Даттам оценивающе глядел на молодого человека.
– Дядя мой, – сказал он, – женился за шесть лет до восстания и всегда любил свою жену Линну. Любил даже тогда, когда стал пророком и тут пошло… – Даттам задумчиво побарабанил пальцами по столу, – как бы вам сказать, что пошло, – не столько свальный грех, сколько как у варваров, на празднике плодородия.

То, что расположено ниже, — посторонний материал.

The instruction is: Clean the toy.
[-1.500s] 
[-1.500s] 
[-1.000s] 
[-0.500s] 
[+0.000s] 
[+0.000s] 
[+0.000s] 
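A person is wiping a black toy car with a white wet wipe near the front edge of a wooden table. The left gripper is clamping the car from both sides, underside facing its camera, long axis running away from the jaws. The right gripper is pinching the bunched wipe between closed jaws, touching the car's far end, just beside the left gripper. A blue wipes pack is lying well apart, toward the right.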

– Надо сказать, – тут Даттам опять поглядел в окно, где пожилая женщина в белой паневе и цветастой кофте подставляла под корову подойник, – Линна шла за мужем, как иголка за ниткой. Дралась при нем, людей рубила хорошо, и ни с одной бабой он без ее разрешения не переспал. После конца восстания, однако, экзарх Харсома распорядился нашими судьбами по-своему. Меня вот постригли в монахи. А будущему наместнику экзарх предложил в жены дочь своего тогдашнего патрона, начальника желтых курток. Рехетта, разумеется, согласился. Браки такого рода формальная вещь, главная жена – почетная, а живет человек с той, какая нравится. Однако девушка из столицы оказалась особой с характером и вдобавок родила Рехетте двух сыновей; а у Линны после того, как она на втором месяце свалилась с лошади, да ее еще и потоптали, пока свои не прикрыли щитами, – у Линны детей больше не было. И тут во дворце наместника начались такие склоки, что Линна сама ушла. Сказала: «Не хочу, чтобы меня и мою дочь убили, а если я убью эту суку – не миновать тебе беды».
Бредшо глядел за окно, где бабы судачили с женой и дочерью наместника. Было видно, что девушка держится чуть в стороне от них.
Даттам посмотрел на него и усмехнулся:
– Дикая девчонка. Местным парням всем отказала. За чиновника, говорит, не пойду. Наместник ее два раза в год навещает, приданое посулил. Это, однако, большая вещь – хороший брак. Я, поверьте, весьма жалею, что не могу жениться.
Бредшо, наконец, сообразил, что Даттам его сватает. Только непонятно, о чем жалеет: о том, что сам не может жениться на Янни, или что не может породниться с каким-нибудь нужным семейством.
– Так как вам девушка? – повторил Даттам.
Бредшо покраснел до ушей, потому что быть Даттаму другом – значило и развлекаться вместе с ним, а легкий доступ к рабыням и храмовым плясуньям… ну, словом, Даттам привык прыгать с лужка на лужок.
– Даттам, – сказал Бредшо, – можно я останусь в посаде на недельку?
Вся краска сбежала с лица Даттама. Два его глаза, как два раскаленных золотых, смотрели в глаза Бредшо, и холеные, унизанные перстнями пальцы поднялись вверх, словно ища за спиной рукоять меча.
Потом Даттам встряхнул головой и вновь посмотрел в слюдяное окно, за которым Янни, весело постукивая каблучками, играла с собакой.
– Останься, – сказал Даттам.
Помолчал, сгреб Бредшо за вышитый ворот и тихо-тихо добавил:
– Время сейчас неспокойное. Смотри, Сайлас, не убережешь – убью.